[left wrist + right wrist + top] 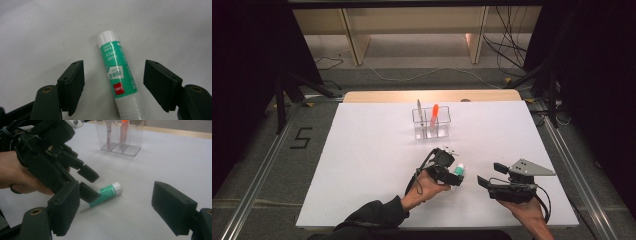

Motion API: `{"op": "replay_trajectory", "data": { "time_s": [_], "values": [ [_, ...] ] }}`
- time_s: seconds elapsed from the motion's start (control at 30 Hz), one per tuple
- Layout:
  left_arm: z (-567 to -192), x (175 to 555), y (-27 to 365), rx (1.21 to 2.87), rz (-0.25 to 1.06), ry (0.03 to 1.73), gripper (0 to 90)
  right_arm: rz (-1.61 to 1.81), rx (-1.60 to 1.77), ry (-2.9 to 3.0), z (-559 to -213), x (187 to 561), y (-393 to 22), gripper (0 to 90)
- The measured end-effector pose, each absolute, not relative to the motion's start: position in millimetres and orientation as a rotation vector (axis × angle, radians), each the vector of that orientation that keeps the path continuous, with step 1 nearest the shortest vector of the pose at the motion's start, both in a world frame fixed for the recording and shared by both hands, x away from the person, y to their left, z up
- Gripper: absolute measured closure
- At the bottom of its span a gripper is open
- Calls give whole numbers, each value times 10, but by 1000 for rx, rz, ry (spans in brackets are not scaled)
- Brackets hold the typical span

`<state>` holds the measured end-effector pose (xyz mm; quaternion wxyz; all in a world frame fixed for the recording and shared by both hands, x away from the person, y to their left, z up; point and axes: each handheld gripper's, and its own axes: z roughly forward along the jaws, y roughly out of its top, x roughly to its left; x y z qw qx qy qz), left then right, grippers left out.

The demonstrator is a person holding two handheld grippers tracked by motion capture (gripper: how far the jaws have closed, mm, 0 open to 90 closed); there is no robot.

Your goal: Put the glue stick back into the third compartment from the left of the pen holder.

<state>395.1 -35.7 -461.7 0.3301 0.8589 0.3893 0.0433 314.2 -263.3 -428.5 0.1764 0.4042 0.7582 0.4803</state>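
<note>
The glue stick lies flat on the tabletop, straddled for pickup by the open left tool; the right tool is held open nearby.

Left gripper tilts down, jaws apart; right gripper seems roughly level, jaws wide
</note>
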Motion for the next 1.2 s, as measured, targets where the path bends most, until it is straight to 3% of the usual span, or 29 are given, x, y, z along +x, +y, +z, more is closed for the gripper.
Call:
{"op": "replay_trajectory", "data": {
  "time_s": [1.2],
  "values": [
    [-4714, 3985, -548, 2351, 126, 1016, 520, 1356, 1134, 2156, -4289, 3138, -2613, 236]
  ]
}}
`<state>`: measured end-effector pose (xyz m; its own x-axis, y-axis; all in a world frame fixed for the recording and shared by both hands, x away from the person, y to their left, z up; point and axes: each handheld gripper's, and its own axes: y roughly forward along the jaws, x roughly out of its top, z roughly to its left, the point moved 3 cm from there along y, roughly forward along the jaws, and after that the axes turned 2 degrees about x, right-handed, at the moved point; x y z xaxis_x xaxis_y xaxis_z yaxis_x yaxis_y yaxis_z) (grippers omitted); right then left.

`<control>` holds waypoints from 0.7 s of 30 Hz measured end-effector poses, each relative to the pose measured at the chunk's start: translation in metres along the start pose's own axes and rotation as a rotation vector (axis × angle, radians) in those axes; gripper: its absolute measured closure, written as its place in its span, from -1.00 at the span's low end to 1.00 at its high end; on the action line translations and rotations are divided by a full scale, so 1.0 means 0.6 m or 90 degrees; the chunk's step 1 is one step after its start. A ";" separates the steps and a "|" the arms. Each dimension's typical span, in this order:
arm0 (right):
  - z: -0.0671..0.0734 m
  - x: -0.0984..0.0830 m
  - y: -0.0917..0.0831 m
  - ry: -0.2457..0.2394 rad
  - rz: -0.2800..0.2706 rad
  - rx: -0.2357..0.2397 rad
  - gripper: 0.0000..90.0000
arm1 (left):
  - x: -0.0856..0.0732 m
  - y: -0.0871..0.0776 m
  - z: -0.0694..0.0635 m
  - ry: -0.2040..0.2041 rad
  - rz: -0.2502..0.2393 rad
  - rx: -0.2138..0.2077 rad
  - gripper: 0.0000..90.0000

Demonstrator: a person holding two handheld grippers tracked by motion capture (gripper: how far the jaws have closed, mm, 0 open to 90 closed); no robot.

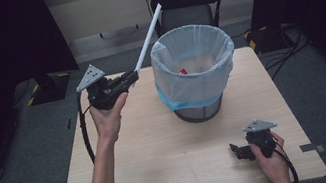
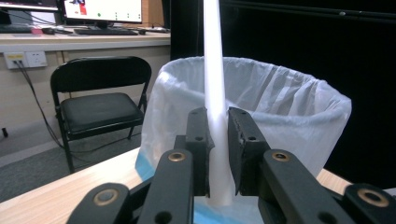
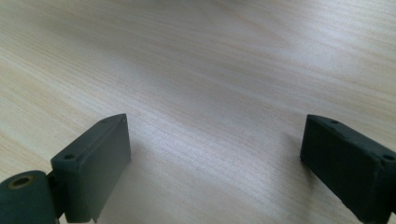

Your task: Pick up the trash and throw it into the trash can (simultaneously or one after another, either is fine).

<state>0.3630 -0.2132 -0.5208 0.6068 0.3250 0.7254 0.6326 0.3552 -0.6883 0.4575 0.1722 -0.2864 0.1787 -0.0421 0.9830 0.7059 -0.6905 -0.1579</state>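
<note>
A long white tube (image 1: 148,38) slants up and to the right from my left gripper (image 1: 132,76), which is shut on its lower end, left of the bin. In the left gripper view the white tube (image 2: 215,93) rises between the two black pads (image 2: 198,144) that press on it, with the bin behind. The mesh bin (image 1: 196,73) holds a white liner with a blue band, and something red lies inside. My right gripper (image 1: 238,151) rests low at the table's front right, jaws wide apart. In the right gripper view, my right gripper (image 3: 215,158) has bare wood between its fingers.
The wooden table (image 1: 161,152) has bare room in front of the bin. A black folding chair (image 1: 186,6) stands behind the table. Dark curtains hang at both sides. Cables run on the floor at the right.
</note>
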 end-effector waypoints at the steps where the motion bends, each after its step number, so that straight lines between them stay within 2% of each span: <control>1: 0.000 0.000 0.000 0.000 0.000 0.000 -0.83 | 0.004 0.003 -0.001 0.000 -0.001 -0.002 0.77; 9: 0.000 0.000 0.000 0.000 0.000 0.000 -0.83 | 0.030 0.017 -0.011 0.006 -0.011 -0.016 0.77; 17: 0.000 0.000 0.000 0.000 0.000 0.000 -0.83 | 0.062 0.049 -0.029 0.020 -0.013 -0.041 0.77; 21: 0.000 0.000 0.000 0.000 0.000 0.000 -0.83 | 0.065 0.061 -0.035 0.021 -0.009 -0.049 0.77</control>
<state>0.3629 -0.2132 -0.5208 0.6069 0.3249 0.7254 0.6325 0.3552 -0.6883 0.4757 0.1302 -0.2516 0.1460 -0.0554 0.9877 0.6525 -0.7451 -0.1383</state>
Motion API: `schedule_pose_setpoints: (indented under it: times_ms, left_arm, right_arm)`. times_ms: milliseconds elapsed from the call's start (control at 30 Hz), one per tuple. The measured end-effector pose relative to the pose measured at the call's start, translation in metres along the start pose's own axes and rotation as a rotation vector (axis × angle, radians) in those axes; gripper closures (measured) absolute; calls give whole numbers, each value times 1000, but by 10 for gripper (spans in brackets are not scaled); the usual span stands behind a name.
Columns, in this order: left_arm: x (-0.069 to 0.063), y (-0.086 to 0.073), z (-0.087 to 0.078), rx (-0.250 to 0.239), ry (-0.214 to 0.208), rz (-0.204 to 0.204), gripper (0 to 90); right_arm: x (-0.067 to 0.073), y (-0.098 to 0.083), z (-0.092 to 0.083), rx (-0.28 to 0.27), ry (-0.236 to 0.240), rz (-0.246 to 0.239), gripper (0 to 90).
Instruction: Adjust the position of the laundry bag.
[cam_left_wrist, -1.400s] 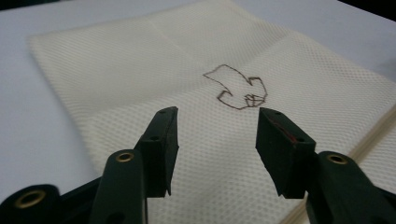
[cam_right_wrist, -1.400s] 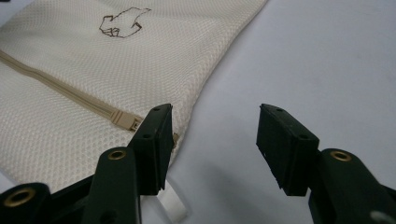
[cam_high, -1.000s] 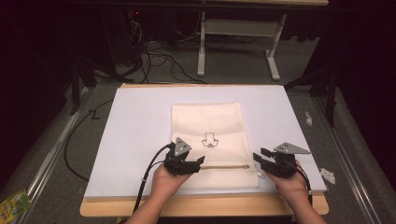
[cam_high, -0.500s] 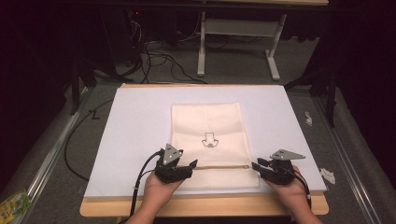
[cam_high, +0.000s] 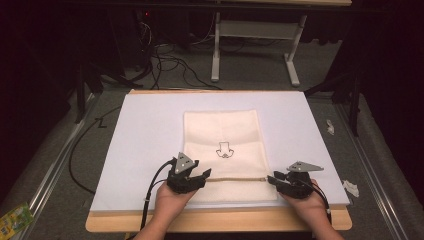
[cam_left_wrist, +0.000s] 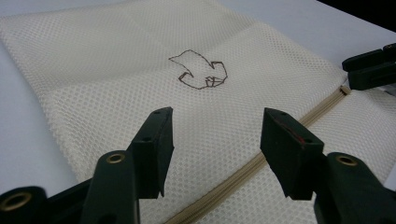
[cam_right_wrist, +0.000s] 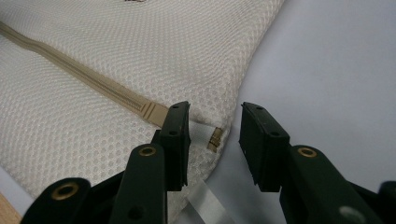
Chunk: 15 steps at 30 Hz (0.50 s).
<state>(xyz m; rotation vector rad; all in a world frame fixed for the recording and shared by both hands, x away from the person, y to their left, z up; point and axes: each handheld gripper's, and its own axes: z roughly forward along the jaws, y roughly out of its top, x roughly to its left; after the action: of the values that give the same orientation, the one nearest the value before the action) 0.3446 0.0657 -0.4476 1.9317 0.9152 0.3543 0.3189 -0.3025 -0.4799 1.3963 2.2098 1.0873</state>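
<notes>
Both grippers drawn nearer person — jaws apart over mesh bag (cam_high: 223, 150) zipper (cam_right_wrist: 84, 77).

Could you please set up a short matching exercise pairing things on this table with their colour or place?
Things:
1. mesh bag
2. zipper
3. left gripper
4. right gripper

Descriptions:
A. tan strip across the bag's near part
B. open, at the zipper's left end
C. cream, flat on the white sheet
D. open, at the bag's right edge by the zipper pull

Pairs: 1-C, 2-A, 3-B, 4-D
</notes>
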Motion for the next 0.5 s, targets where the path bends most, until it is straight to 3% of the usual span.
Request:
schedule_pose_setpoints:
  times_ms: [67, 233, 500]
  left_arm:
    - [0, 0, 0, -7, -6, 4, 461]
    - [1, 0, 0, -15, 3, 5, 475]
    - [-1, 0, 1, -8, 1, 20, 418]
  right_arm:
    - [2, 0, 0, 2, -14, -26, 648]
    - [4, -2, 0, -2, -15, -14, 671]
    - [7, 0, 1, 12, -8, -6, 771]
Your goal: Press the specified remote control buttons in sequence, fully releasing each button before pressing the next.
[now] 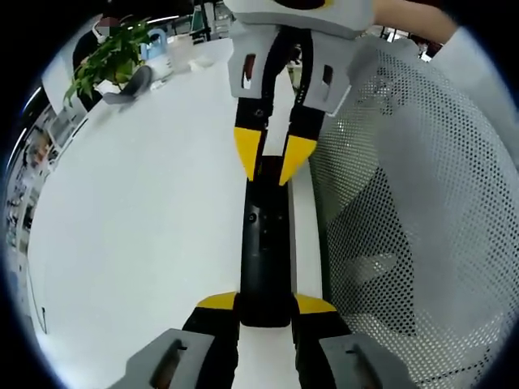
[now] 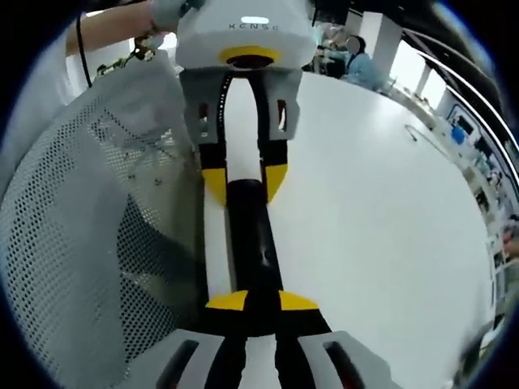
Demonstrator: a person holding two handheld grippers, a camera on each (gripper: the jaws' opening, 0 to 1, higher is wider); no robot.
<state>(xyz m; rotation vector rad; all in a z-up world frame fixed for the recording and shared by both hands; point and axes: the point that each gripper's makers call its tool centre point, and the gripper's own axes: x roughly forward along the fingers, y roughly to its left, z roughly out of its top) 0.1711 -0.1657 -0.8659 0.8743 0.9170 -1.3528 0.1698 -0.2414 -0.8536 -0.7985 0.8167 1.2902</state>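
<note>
The left gripper view takes in a potted plant [image 1: 113, 53] at the far end of the white tabletop [image 1: 146, 211]; the right gripper view has seated people across the room instead. The black remote control [image 1: 264, 251] lies over the tabletop's edge beside a mesh chair [image 1: 422, 203]. The left gripper [image 1: 265, 306] jaws clamp one end, and the right gripper [image 1: 272, 158] jaws pinch the other.

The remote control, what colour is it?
Black. The remote control shows best in the left gripper view, held between yellow-tipped jaws over the white table.
</note>
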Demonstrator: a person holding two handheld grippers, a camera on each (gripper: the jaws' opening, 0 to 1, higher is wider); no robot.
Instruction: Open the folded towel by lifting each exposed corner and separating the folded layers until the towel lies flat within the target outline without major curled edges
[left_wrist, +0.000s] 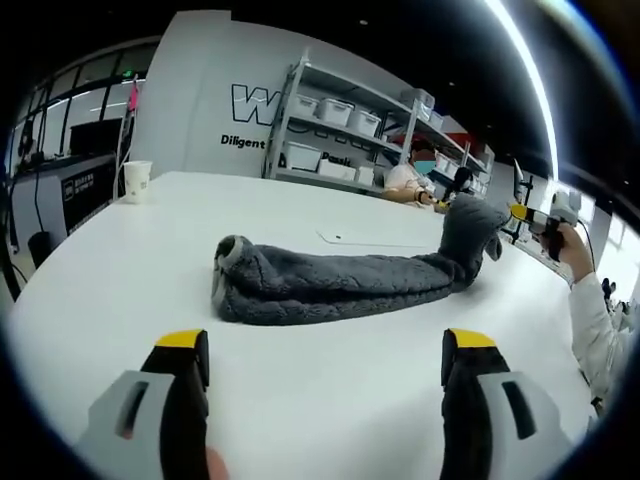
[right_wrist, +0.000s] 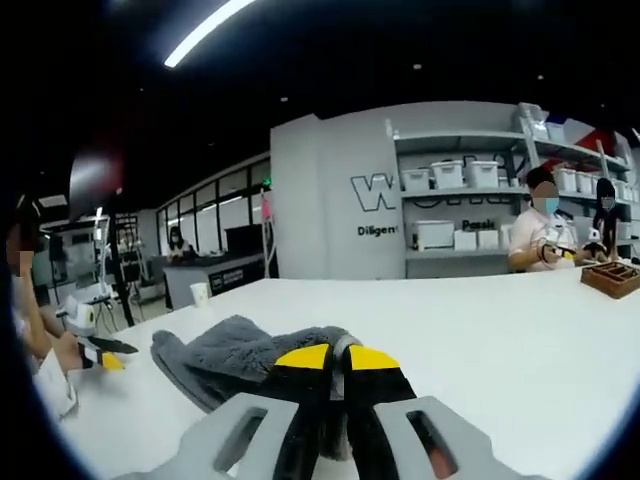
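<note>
R claw (right_wrist: 337, 356) pinching towel (left_wrist: 340, 278) corner

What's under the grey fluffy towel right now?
The grey fluffy towel lies bunched in a long roll on the white table; its far end is lifted by the right gripper. Any outline beneath is covered.

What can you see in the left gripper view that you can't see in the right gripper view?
The left gripper view has the whole grey towel stretched long across the white table, its far end lifted, with the left gripper open. The right gripper view has the right gripper shut on the towel, and a brown tray. Both show a paper cup and shelves of bins.
</note>
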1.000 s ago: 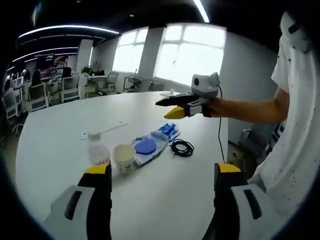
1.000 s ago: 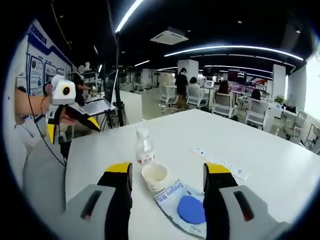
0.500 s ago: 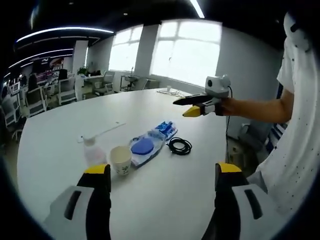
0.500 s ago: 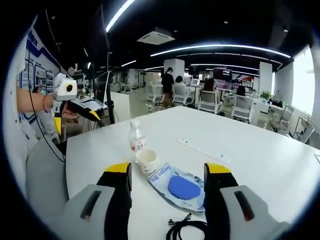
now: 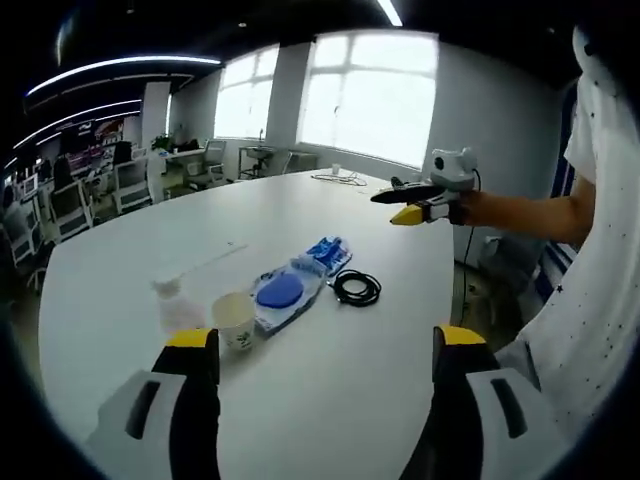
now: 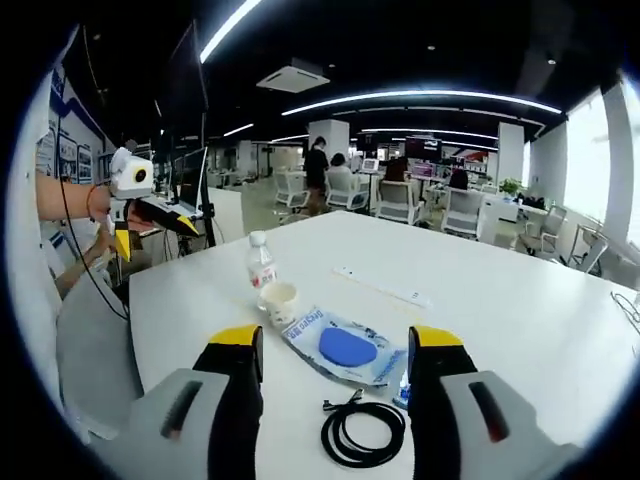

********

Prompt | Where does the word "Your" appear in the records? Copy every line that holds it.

Exercise solution |
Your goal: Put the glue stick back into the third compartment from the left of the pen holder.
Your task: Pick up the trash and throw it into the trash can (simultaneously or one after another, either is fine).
Your goal: Press the specified remote control buttons in sequence, fully releasing each button before pressing the next.

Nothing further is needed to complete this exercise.